3

A binary string as defined here is fixed size "array" of bits. I call them strings since there is no order on them (sorting/indexing them as numbers has no meaning), each bit is independent of the others. Each such string is N bits long, with N in the hundreds.

I need to store these strings and given a new binary string query for the nearest neighbor using the Hamming distance as the distance metric.
There are specialized data-structures (metric-trees) for metric-based search (VP-trees, cover-trees, M-trees), but I need to use a regular database (MongoDB in my case).

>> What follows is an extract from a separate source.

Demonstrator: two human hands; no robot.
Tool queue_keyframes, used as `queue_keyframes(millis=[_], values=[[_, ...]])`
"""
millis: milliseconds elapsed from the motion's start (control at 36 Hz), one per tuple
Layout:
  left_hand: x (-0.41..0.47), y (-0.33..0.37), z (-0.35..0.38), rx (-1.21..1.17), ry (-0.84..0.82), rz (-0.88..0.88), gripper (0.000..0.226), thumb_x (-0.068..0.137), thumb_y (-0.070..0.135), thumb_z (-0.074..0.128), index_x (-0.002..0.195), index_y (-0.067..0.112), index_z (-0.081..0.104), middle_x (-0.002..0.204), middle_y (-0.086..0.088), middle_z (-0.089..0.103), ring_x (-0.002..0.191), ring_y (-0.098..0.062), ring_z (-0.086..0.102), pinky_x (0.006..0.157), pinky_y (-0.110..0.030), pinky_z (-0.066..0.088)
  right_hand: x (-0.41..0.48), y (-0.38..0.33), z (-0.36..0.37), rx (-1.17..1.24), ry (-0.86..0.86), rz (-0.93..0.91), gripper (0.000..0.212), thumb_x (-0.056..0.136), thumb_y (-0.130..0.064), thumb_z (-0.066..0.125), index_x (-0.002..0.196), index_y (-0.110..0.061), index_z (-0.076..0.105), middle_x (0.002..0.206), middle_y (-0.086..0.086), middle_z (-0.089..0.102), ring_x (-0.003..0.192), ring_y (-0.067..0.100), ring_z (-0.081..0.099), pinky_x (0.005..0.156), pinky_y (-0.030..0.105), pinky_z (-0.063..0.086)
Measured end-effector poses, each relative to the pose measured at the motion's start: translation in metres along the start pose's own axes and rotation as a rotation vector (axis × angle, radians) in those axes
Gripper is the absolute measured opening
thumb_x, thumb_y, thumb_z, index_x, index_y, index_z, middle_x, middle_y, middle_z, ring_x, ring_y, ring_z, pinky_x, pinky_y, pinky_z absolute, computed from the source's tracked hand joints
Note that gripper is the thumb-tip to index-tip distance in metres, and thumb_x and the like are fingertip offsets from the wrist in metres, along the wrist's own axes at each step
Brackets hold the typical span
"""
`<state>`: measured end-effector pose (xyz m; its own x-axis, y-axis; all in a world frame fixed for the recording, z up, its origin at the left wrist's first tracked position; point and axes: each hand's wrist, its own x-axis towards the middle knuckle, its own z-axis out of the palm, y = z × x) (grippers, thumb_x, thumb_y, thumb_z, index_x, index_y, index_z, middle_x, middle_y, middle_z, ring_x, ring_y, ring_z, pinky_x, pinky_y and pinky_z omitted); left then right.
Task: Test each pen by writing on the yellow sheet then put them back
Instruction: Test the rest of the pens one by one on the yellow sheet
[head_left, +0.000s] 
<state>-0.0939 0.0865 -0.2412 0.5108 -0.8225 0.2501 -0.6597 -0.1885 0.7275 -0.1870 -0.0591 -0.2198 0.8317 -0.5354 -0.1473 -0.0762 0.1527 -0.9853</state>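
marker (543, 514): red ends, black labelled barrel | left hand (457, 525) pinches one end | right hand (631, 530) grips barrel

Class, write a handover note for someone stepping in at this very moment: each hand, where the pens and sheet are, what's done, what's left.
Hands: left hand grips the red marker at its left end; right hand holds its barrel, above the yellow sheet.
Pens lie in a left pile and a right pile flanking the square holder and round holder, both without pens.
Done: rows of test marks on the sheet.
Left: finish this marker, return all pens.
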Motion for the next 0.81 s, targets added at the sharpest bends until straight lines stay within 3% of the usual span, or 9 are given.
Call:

Is there some indexing function that can be applied to the binary strings that can help the DB access only a subset of the records before performing the one-to-one Hamming distance match? Alternatively, how would it be possible to implement such Hamming based search on a standard DB?

tskuzzy
  • 35,812
  • 14
  • 73
  • 140
Adi Shavit
  • 16,743
  • 5
  • 67
  • 137
  • "I call them strings because there is no order on them" - strings have order - lexicographical, specifically. – Nick Johnson Jul 07 '11 at 00:50
  • Of course, yet usually sequences of bits are referred to as "numbers", or integers to be exact, which do have a natural order. – Adi Shavit Jul 07 '11 at 07:19

2 Answers2

4

The hamming distance is a metric so it satisfies the triangle inequality. For each bitstring in your database, you could store the it's hamming distance to some pre-defined constant bitstring. Then you can use the triangle inequality to filter out bitstrings in the database.

So let's say

C <- some constant bitstring
S <- bitstring you're trying to find the best match for
B <- a bitstring in the database
distS <- hamming_dist(S,C)
distB <- hamming_dist(B,C)

So for each B, you would store it's corresponding distB.

A lower bound for hamming(B,S) would then be abs(distB-distS). And the upper bound would be distB+distS.

You can discard all B such that the lower bound is higher than the lowest upper bound.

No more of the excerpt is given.